▸ GOAL OF THE EXERCISE
Begin at the line below that has "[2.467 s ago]". Stop after the line that has "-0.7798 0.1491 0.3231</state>", repeating each line exactly and leaving out the pictures.

⁂

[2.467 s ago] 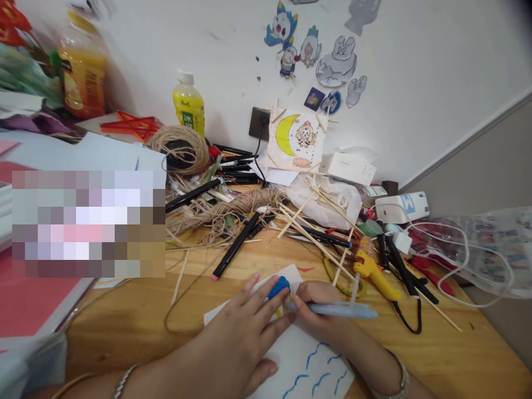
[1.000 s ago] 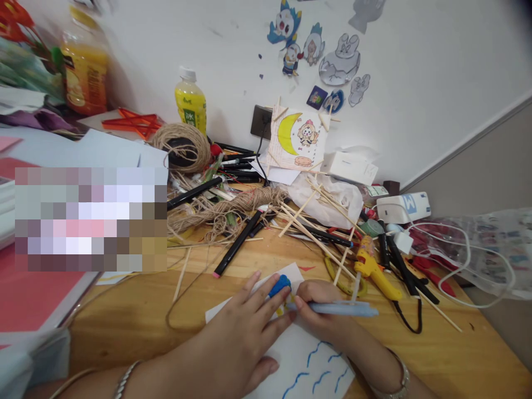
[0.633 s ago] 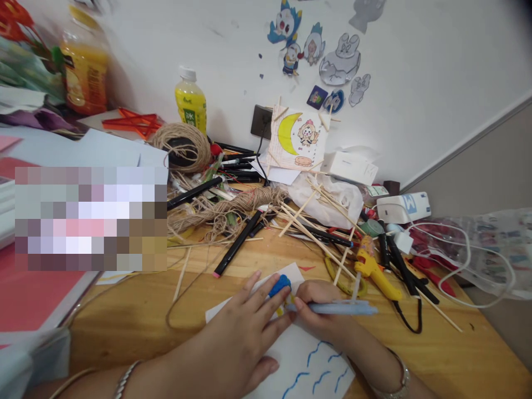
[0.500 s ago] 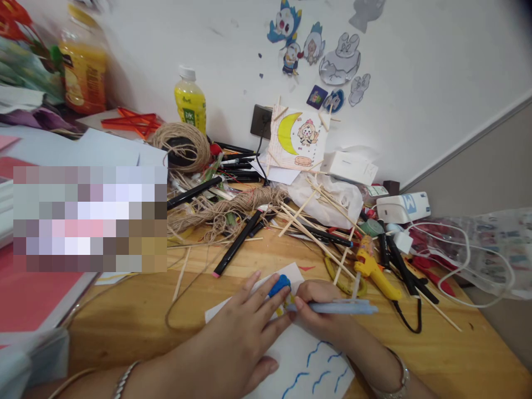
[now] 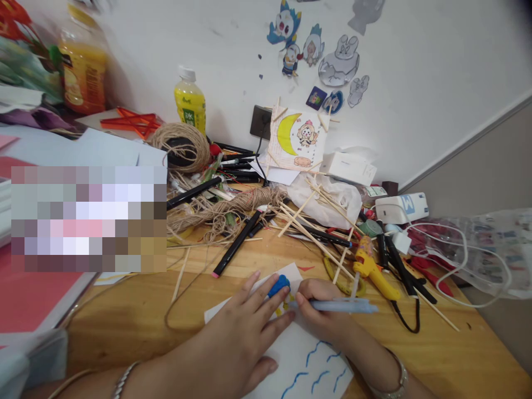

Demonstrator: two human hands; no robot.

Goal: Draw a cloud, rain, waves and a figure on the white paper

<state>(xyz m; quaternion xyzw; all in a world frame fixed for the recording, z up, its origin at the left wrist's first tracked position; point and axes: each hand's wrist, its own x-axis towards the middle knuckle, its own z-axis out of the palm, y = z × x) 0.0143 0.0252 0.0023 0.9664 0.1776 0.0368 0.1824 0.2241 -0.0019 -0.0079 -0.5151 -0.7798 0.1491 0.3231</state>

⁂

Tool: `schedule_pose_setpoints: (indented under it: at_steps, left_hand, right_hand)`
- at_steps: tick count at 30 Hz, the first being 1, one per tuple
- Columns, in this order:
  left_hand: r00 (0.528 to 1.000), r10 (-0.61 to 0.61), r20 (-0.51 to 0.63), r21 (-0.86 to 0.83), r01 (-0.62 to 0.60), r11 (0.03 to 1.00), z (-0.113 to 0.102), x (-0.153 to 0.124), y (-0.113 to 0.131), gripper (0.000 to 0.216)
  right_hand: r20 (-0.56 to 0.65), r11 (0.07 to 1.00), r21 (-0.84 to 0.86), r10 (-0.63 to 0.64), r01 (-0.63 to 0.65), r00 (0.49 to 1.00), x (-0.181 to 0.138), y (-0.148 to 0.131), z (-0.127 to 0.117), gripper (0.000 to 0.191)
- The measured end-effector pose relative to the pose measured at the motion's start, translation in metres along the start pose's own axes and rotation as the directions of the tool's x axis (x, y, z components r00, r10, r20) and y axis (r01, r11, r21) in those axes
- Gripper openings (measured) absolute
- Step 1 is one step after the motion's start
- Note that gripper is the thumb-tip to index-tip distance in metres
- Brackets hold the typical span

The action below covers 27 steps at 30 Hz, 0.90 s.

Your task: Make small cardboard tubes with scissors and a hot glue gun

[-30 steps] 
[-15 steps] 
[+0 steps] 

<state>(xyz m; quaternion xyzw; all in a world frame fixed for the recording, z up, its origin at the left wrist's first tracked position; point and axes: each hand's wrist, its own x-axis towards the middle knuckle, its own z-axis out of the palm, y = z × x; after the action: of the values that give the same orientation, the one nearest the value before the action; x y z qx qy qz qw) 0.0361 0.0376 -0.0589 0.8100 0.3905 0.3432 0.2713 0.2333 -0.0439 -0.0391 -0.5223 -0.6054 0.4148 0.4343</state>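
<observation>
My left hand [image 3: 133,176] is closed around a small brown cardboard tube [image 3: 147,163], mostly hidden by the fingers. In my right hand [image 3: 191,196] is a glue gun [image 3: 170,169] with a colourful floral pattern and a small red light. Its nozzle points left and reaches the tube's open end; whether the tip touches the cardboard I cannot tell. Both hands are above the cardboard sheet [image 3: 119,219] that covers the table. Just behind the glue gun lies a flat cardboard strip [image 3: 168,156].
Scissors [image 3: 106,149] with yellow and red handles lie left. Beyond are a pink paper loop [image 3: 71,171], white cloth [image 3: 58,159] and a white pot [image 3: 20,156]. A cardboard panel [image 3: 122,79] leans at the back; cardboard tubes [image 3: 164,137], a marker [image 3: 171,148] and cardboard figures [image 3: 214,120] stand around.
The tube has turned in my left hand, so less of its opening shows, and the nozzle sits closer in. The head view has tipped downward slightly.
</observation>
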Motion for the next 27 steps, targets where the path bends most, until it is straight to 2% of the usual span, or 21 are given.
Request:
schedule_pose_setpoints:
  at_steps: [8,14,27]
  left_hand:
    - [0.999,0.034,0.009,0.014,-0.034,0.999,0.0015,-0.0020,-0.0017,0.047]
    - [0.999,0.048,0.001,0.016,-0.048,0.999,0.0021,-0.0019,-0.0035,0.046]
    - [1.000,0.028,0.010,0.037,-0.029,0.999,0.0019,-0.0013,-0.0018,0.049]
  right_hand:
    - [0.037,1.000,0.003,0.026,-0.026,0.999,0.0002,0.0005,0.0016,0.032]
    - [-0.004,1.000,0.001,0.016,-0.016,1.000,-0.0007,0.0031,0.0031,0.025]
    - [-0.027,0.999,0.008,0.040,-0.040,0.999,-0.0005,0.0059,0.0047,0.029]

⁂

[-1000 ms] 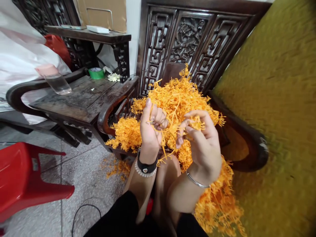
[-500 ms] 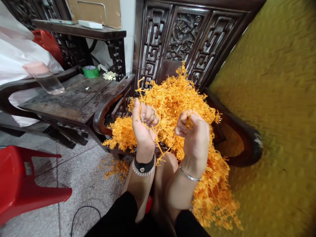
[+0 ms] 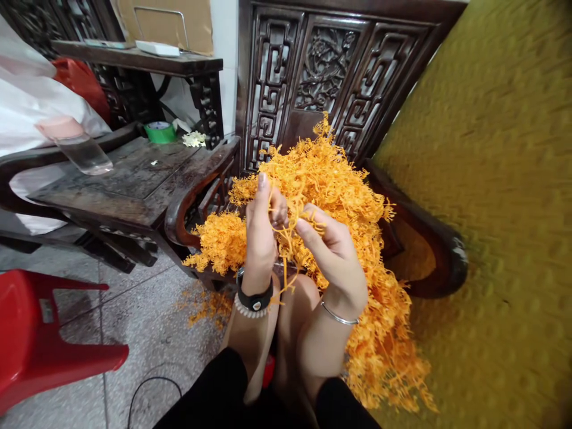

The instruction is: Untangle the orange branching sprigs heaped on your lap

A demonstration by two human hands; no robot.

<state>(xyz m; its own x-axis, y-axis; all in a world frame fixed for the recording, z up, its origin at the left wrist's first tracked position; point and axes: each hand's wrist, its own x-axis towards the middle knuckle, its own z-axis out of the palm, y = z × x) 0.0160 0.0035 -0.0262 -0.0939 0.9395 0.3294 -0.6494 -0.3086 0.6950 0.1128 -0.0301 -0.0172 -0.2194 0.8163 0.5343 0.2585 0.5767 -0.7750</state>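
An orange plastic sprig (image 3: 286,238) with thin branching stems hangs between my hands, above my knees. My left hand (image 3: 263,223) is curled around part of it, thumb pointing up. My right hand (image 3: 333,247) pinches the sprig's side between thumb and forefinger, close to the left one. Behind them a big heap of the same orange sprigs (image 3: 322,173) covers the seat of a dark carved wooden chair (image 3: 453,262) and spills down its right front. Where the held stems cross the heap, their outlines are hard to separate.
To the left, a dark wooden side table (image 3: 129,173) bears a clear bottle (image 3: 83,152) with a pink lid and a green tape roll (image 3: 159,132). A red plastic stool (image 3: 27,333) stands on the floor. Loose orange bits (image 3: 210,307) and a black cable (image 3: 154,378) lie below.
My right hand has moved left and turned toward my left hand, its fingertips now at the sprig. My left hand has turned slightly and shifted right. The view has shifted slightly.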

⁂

▸ THE COMPLETED TASK
[2.467 s ago] 
[1.000 s ago] 
[0.633 s ago] 
[0.500 s ago] 
[now] 

Demonstrator: two human hands; no robot.

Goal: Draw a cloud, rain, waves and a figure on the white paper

<state>(xyz m; quaternion xyzw; all in a world frame fixed for the recording, z up, its origin at the left wrist's first tracked position; point and axes: each hand's wrist, its own x-axis towards the middle knuckle, its own z-axis out of the palm, y = z × x) 0.0143 0.0252 0.0023 0.9664 0.1776 0.0368 0.1824 0.2241 -0.0019 -0.0079 -0.5151 -0.7798 0.1491 0.3231</state>

No further output is expected for this exercise.